Baku, January 14 – The “fartsovshchiki” of the late Soviet period, a slang term for people who engaged in one of the most notorious aspects of the shadow economy at that time, were neither the misguided pawns of the West denounced by the communist authorities then nor proto-capitalist heroes celebrated by some Russian writers today.
Instead, according to a new oral history, they represented a unique combination of certain earlier Russian economic traditions with the opening up of the USSR near its end presented and should not be seen as the advance guard of contemporary Russian capitalism.
That is the conclusion offered by investigative journalist Dmitriy Vasil’yev in his new book Fartsovshchiki (St. Petersburg: Vektor, 2007, in Russian) and whose arguments are laid out in an extensive review essay of his investigations that is now available online (http://contrtv.ru/common/2576/).
Vasil’yev interviewed people in the northern capital who had engaged in “fartsovka” activities between the 1960s and the1980s and was thus able to show, in the words of the review, “the principle distinctions of ‘fartsovka’ from trade of the bourgeois type and its similarities to forms of trade in traditional [Russian] society.”
According to the book’s author, there are two etymologies for the word “fortsovka” and its derivative “fortsovshchiki.” The first derives the term from the English “for sale,” while the second traces it back to a slang term from Odessa referring to someone who “talks down” the price of he wants to buy and then resells it for more.
The second of these explanations is probably the more likely, but however thtmay be, the term was first applied to those young people who hung about hotels in major Soviet cities where visitors from abroad were staying and offered to exchange Soviet goods of various kinds for all sorts of things “from the West.”
Vasil’yev suggests that this phenomenon passed through three phses, a “romantic” beginning inth 1960s, a flowering in the 1970s, and a rapid decline and finally disappearance “together with the Soviet Union” at the end of the 1980s and beginning of the 1990s.

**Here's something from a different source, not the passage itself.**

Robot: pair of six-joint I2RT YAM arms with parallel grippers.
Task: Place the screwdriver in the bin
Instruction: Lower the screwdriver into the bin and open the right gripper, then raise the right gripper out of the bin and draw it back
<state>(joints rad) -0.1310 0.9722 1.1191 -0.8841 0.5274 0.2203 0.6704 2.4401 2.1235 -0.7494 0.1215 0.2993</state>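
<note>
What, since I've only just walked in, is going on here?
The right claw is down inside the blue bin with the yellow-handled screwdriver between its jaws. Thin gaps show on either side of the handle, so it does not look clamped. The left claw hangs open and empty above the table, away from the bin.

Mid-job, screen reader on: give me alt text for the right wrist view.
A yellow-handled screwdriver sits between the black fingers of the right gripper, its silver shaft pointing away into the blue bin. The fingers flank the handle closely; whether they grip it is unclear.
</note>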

In its romantic phase, the “fartsovshchiki” consisted mainly of the so-called “stilyagi,” part of the “golden youth” of the Soviet elite and its hangers on who celebrated everything from the West, however cheap or silly it might be and engaged in “fartsovka” in order to get it however expensive the Soviet goods they had to offer in exchange.

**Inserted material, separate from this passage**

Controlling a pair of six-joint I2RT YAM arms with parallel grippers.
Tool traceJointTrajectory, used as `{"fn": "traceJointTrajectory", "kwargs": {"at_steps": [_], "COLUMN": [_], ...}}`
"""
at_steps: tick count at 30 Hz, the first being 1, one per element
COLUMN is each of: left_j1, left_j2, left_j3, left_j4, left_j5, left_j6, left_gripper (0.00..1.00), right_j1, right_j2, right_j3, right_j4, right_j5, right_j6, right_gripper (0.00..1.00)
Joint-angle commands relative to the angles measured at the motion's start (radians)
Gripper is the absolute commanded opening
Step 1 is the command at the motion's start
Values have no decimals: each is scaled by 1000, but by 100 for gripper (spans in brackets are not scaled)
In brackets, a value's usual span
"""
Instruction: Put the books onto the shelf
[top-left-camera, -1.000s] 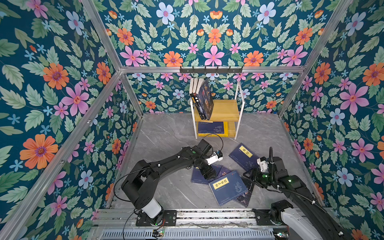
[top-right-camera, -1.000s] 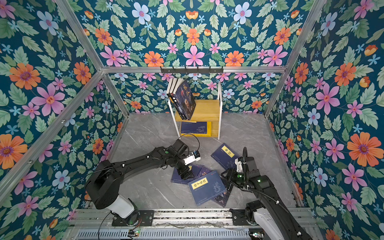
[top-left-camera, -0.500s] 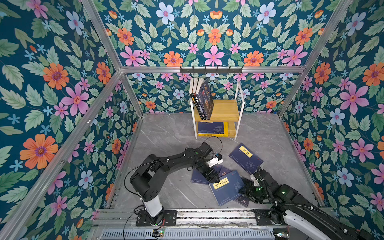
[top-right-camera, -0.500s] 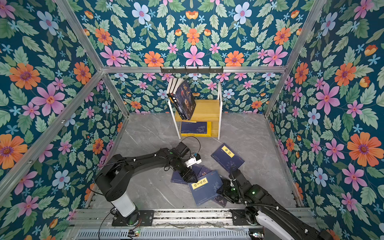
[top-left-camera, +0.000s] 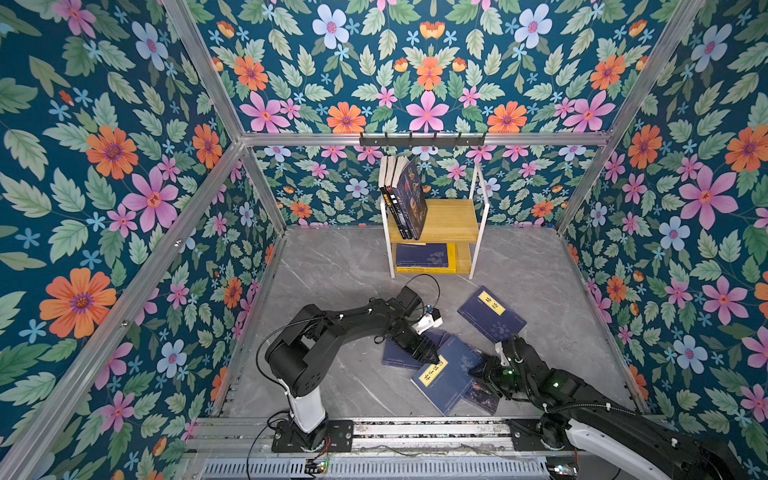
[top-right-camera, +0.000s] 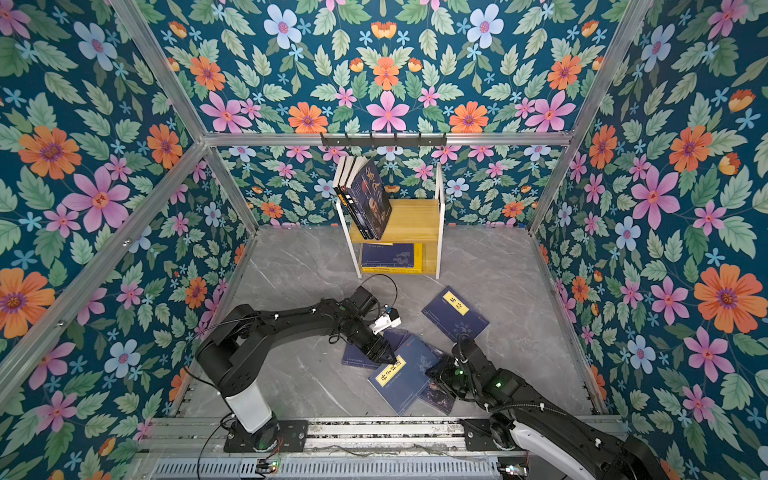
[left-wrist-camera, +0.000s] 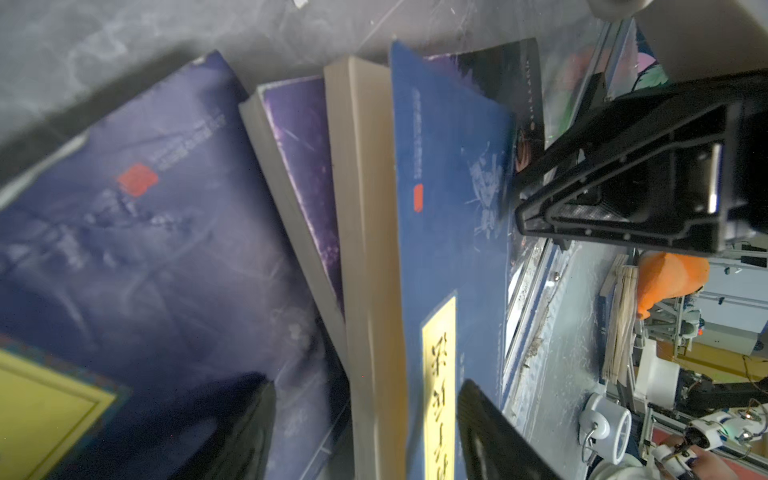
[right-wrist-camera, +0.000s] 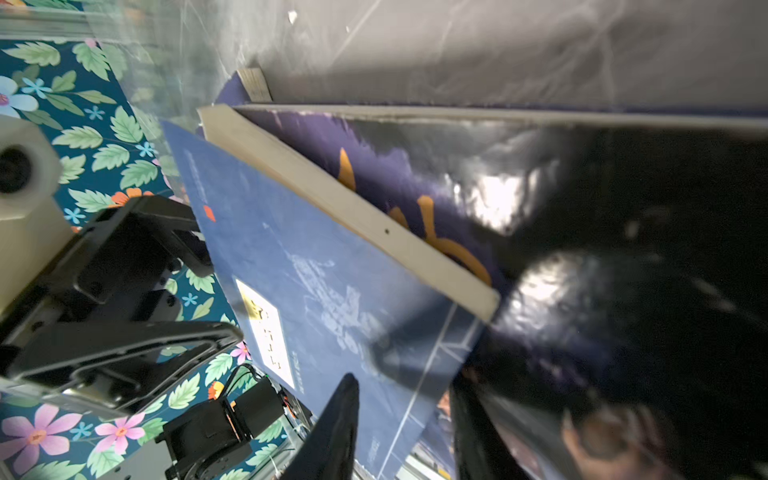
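Between the fingers of the left claw (left-wrist-camera: 365, 395) I see the pale page edge of the top navy book (left-wrist-camera: 449, 199), the one with a yellow label. The two fingers stand well apart, one on each side of that edge, so this claw is open and does not pinch the book. In both top views it points down at the left edge of this book, just beside the label.

At the opposite side of the same book is the right claw (right-wrist-camera: 403, 386). A corner of the navy cover lies between its fingers. One finger, however, is blurred and dark against the dark glossy book (right-wrist-camera: 623, 270), so I cannot tell whether this claw is closed on something. In both top views it sits low at the right edge of the pile.

The top navy book lies tilted on the pile. Under its left part is a second navy book (top-left-camera: 397, 358), and under its near right part is the dark glossy book. The pile rests on the grey marbled table (top-left-camera: 332, 270). A lone navy book (top-left-camera: 492, 313), also with a yellow label, lies flat on the table just beyond the right claw.

Farther back, against the flowered wall (top-left-camera: 415, 83), stands the shelf (top-left-camera: 453, 216). Some dark upright books (top-left-camera: 405, 199) stand at the left end of its upper board. On its lower board a flat navy book (top-left-camera: 422, 254) lies upon yellow books (top-left-camera: 428, 270).
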Motion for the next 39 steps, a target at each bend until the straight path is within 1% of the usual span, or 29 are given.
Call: {"fn": "traceJointTrajectory", "kwargs": {"at_steps": [1,3,7,10,15,18,19,21,23,24,26,29,32,35,39], "left_j1": [0,-2,-4,-9,-8,-7,-7,-7,-5,-4,0,21,47,82,127], "left_j2": [17,29,49,50,43,32,27,15,-4,-15,-31,-54,-93,-137,-196], "left_j3": [11,11,31,31,43,40,42,53,59,55,50,55,58,53,37], "left_j4": [17,32,37,42,43,43,41,25,15,17,15,-5,-22,-36,-37], "left_j5": [16,20,17,12,4,-5,-15,-41,-44,-43,-50,-30,17,46,68], "left_j6": [-35,-38,-56,-53,-57,-40,-38,-37,-35,-28,-12,1,25,43,71], "left_gripper": [64,60,52,48,38,26,18,7,1,0,0,0,0,0,0], "right_j1": [4,12,22,55,65,68,68,69,67,68,66,60,59,59,59], "right_j2": [3,9,45,71,172,250,276,305,311,306,283,220,145,101,132], "right_j3": [-10,-18,-4,-4,23,57,67,83,97,109,130,175,230,305,436], "right_j4": [12,53,64,124,213,263,273,279,272,247,174,42,-57,-100,-123], "right_j5": [45,48,51,79,76,52,46,46,50,57,91,155,238,284,297], "right_j6": [50,61,64,79,76,52,48,45,32,19,-11,-76,-219,-434,-701], "right_gripper": [36,36,34,34,32,32,32,32,32,33,37,44,54,60,65]}}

This first group, Vasil’yev makes clear on the basis of his interviews, was thus less interested in making money off the deals, although some of its members did, than in acquiring for themselves and their friends the latest Western fashions or what they believed were such.
As this Western-oriented subculture spread, the St. Petersburg journalist says, more people were drawn in to “fartsovka,” more money was made through the resale of goods acquired from Western visitors, and that in turn lead to a division of labor between those who bought the goods and those who sold them.

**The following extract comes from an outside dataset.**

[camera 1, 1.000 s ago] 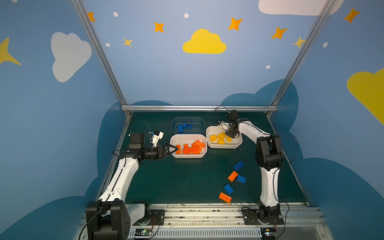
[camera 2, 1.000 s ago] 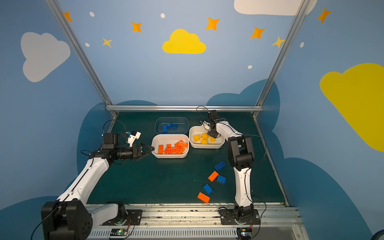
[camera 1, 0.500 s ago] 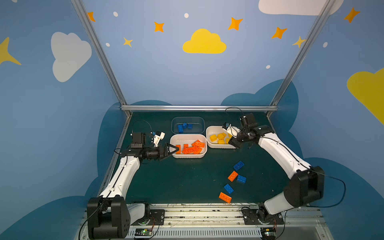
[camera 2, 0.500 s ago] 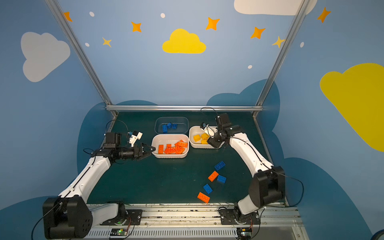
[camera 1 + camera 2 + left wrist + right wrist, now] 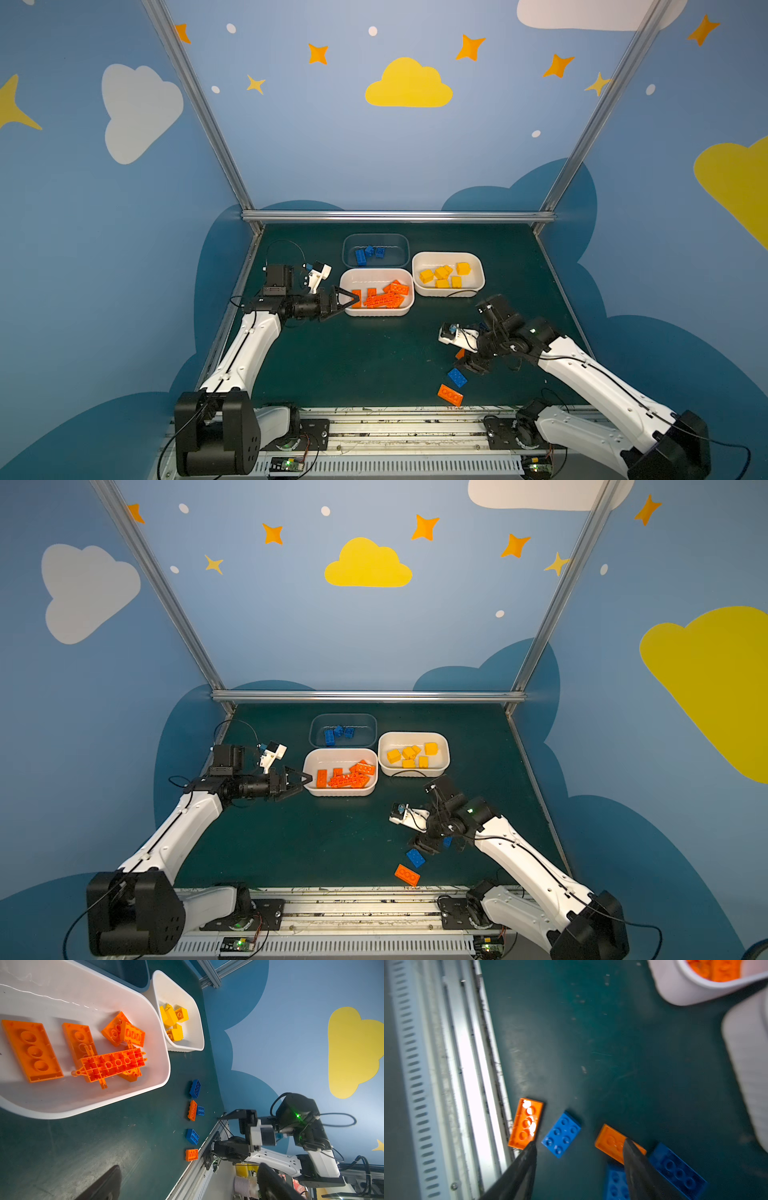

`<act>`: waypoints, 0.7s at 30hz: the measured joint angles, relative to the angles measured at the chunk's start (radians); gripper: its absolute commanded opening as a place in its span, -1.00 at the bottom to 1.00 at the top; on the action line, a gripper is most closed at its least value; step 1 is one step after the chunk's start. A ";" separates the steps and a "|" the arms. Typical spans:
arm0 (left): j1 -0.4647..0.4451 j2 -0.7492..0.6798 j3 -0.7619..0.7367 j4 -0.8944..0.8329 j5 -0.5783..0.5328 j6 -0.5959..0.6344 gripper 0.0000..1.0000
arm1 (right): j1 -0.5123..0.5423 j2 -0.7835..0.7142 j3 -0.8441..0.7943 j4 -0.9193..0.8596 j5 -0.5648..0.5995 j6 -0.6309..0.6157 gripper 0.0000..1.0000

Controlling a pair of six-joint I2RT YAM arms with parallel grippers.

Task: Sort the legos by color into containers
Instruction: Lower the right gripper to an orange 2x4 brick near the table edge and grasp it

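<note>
R gripper (jaws apart) nose-down; over blue lego

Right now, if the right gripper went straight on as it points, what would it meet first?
Probably the dark green mat beside the blue studded brick; one of the open fingers overlaps a flat orange brick and may clip it. Depth unclear.

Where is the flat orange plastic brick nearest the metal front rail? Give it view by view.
In a top view: flat orange plastic brick low, right of centre, beside the metal front rail.
In a top view: the brick low, just right of centre.
Left wrist: the brick by the rail.
Right wrist: the brick beside the bright rail.
Shared landmark: flat blue studded brick beside it.
</note>
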 measured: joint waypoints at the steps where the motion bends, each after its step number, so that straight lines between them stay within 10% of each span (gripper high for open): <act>1: 0.000 0.000 0.000 0.000 0.000 0.000 0.99 | 0.041 0.007 -0.014 0.004 0.001 0.011 0.32; 21: 0.000 0.000 0.000 -0.004 -0.011 0.027 0.99 | 0.274 0.311 -0.056 0.048 0.107 0.146 0.23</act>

In the 1970s and 1980s, “fartsovka” grew so large that Vasil’yev suggests there were six different groups involved in acquiring goods -- hotel workers, sailors on Soviet cargo ships, long-distance truckers, participants in Interclubs, guides, and those who continued to deal “outside hotels” as well as those who sold these goods to others.
Vasil’yev describes each of these in great detail, and his online reviewer helpfully summarizes Vasil’yev’s findings on each of them. But as interesting as those findings are sociologically, the conclusions about the nature of “fartsovka” that Vasil’yev’s research suggests about this movement is more significant politically at least now.
First of all, as his findings make clear, “fartsovka” was never “simply a business” but rather “a subculture with its own ideology, its own slang and its own division of people into ‘our own’ and ‘others.’” And for most who participated in it, acquisition of a Western style rather than profit was the primary motivating force.
Second, its members routinely practiced “mutual assistance” and did not seek to make all the money off the exchanges that they might have, something more typical, Vasil’yev’s reviewer suggests, of classical trade than of its capitalist variant as usually understood.
And third, the “fartsovshchiki” behaved in some ways very differently than did their traditional predecessors because they were less concerned with satisfying their real needs either directly through the goods they obtained or indirectly through their sale than in acquiring status.
Unfortunately, as Vakhirov notes in his review, “the Marxists in the USSR defined ‘fartsovka” as a rebirth of bourgeois trade [because they could not imagine any other kind], and then the liberals, mostly graduates of [Soviet-era] departments of historical materialism [simply] repeated this,” albeit with a different sign in front.
Vasil’yev’s book offers a correction to this, the reviewer concludes, and should force today’s liberals to reflect upon the fact that “even those Soviet people who sincerely copied everything Western were not able to escape from the framework of the communal model of trade characteristic of Russia.”
If yesterday’s Marxists and today’s liberals were able to recognize this reality about which Vasil’yev has written so cleverly, they would be able to understand that there are many forms of economic activity which are not captured by the “socialism-capitalism” dichotomy favored by both groups.